Assignment:
Keep only the lines from the top of the listing through the one with "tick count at", and reproduce them unaltered.

Information supplied:
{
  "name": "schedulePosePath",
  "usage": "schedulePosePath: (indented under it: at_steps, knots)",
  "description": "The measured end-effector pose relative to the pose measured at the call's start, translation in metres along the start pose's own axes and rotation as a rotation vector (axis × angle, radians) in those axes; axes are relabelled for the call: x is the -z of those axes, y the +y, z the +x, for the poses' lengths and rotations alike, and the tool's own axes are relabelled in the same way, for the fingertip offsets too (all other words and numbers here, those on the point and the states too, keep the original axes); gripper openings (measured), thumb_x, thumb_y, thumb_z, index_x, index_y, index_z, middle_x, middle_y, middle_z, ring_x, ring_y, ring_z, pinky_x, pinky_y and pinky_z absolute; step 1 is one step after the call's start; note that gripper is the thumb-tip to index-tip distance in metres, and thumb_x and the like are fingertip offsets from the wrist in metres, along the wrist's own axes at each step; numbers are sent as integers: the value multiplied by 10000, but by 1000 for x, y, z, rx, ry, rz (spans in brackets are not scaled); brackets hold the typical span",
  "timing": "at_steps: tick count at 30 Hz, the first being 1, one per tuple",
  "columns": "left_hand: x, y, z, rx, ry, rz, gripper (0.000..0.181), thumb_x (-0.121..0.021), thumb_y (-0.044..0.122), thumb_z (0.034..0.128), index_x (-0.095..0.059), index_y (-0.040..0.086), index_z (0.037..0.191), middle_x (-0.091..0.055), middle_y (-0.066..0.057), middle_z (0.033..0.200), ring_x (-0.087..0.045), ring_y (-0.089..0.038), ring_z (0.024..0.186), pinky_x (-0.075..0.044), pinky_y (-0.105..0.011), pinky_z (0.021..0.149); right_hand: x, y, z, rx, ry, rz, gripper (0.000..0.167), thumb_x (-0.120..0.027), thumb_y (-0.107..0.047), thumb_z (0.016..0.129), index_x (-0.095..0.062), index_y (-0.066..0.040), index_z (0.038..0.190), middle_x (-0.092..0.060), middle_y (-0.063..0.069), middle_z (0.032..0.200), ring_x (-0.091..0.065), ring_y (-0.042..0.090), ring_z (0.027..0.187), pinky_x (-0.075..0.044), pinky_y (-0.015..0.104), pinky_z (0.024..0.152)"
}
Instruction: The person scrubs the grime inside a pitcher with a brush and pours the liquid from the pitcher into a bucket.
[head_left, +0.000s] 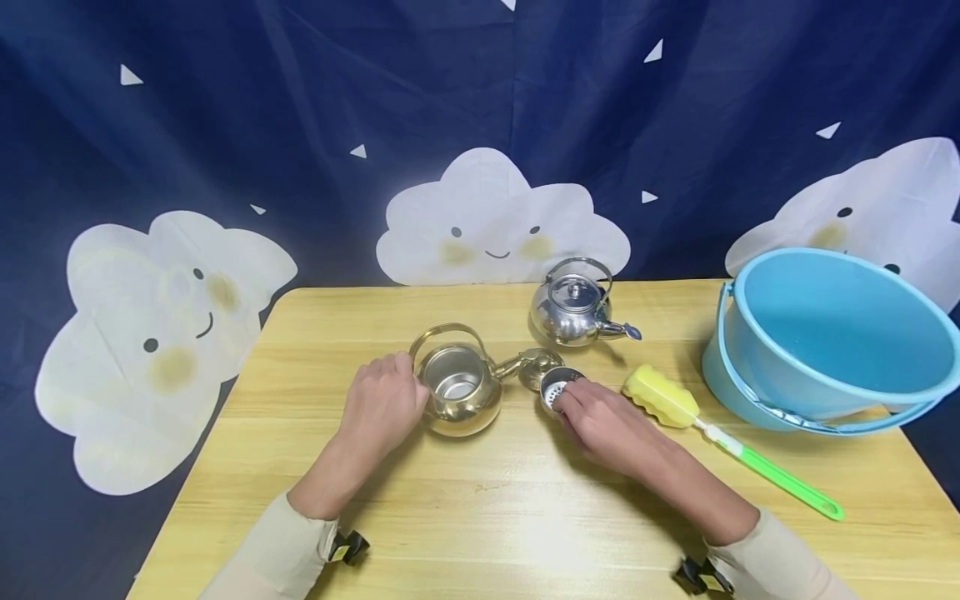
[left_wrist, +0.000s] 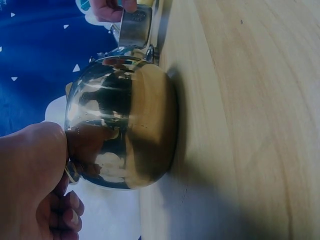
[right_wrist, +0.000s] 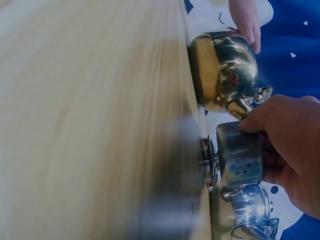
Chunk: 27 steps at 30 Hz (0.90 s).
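A gold-coloured teapot (head_left: pixel 461 410) stands upright and lidless on the table, its spout towards the right. My left hand (head_left: pixel 386 396) grips the lower left end of its arched handle (head_left: pixel 442 330). Between thumb and fingers, my right hand (head_left: pixel 603 425) pinches the rim of a metal tea strainer (right_wrist: pixel 239 159), a cup with holes in its bottom and side. The gold teapot's lid (head_left: pixel 537 368) lies on the table by the spout tip. In the right wrist view the strainer is just above the lid; whether they touch I cannot tell.
Behind stands a silver teapot (head_left: pixel 573 321) with its lid on. To the right lies a yellow sponge brush (head_left: pixel 660 396) with a green handle, beside a large light-blue bucket (head_left: pixel 750 354). A dark blue curtain (head_left: pixel 322 108) with clouds hangs behind the wooden table (head_left: pixel 465 533).
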<state>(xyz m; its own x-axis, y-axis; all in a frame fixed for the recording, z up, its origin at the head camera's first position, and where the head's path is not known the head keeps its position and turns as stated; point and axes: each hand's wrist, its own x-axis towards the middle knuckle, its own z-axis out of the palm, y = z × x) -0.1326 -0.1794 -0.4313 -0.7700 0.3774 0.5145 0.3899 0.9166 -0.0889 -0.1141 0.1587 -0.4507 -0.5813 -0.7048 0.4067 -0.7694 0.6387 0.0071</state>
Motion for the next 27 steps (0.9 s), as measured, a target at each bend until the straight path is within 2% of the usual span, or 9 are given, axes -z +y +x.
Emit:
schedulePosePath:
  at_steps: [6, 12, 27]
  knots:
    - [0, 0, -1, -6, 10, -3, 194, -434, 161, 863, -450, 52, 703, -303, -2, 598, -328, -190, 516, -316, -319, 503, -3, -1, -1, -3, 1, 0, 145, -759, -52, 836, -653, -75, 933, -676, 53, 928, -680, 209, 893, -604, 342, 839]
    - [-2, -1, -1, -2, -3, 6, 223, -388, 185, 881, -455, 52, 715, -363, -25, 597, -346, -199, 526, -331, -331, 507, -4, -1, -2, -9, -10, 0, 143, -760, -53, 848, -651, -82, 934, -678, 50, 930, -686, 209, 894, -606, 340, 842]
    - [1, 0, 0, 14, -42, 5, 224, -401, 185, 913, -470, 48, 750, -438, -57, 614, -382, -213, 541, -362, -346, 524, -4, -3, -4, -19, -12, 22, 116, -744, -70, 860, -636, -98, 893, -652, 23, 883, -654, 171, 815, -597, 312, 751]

Answer space:
{
  "name": "schedulePosePath",
  "usage": "schedulePosePath: (indented under it: at_steps, knots)",
  "description": "The measured end-effector pose relative to the pose measured at the call's start, translation in metres along the start pose's own axes and rotation as a rotation vector (axis × angle, radians) in those axes; axes are relabelled for the call: x is the -z of those axes, y the +y, z the +x, for the poses' lengths and rotations alike, and the tool's own axes are relabelled in the same way, for the fingertip offsets too (all other words and numbers here, those on the point and the states too, keep the original axes); gripper openings (measured), thumb_x, thumb_y, thumb_z, index_x, index_y, index_z, middle_x, middle_y, middle_z, ring_x, ring_y, ring_z, pinky_x, pinky_y and pinky_z absolute; step 1 is one step after the call's start; note that gripper is the thumb-tip to index-tip distance in metres, and thumb_x and the like are fingertip offsets from the wrist in metres, along the wrist's own axes at each step; numbers are sent as integers: the value multiplied by 10000, but by 1000 for x, y, z, rx, ry, rz (spans in brackets are not scaled); brackets hold the typical span",
  "timing": "at_steps: tick count at 30 Hz, the first being 1, one per tuple",

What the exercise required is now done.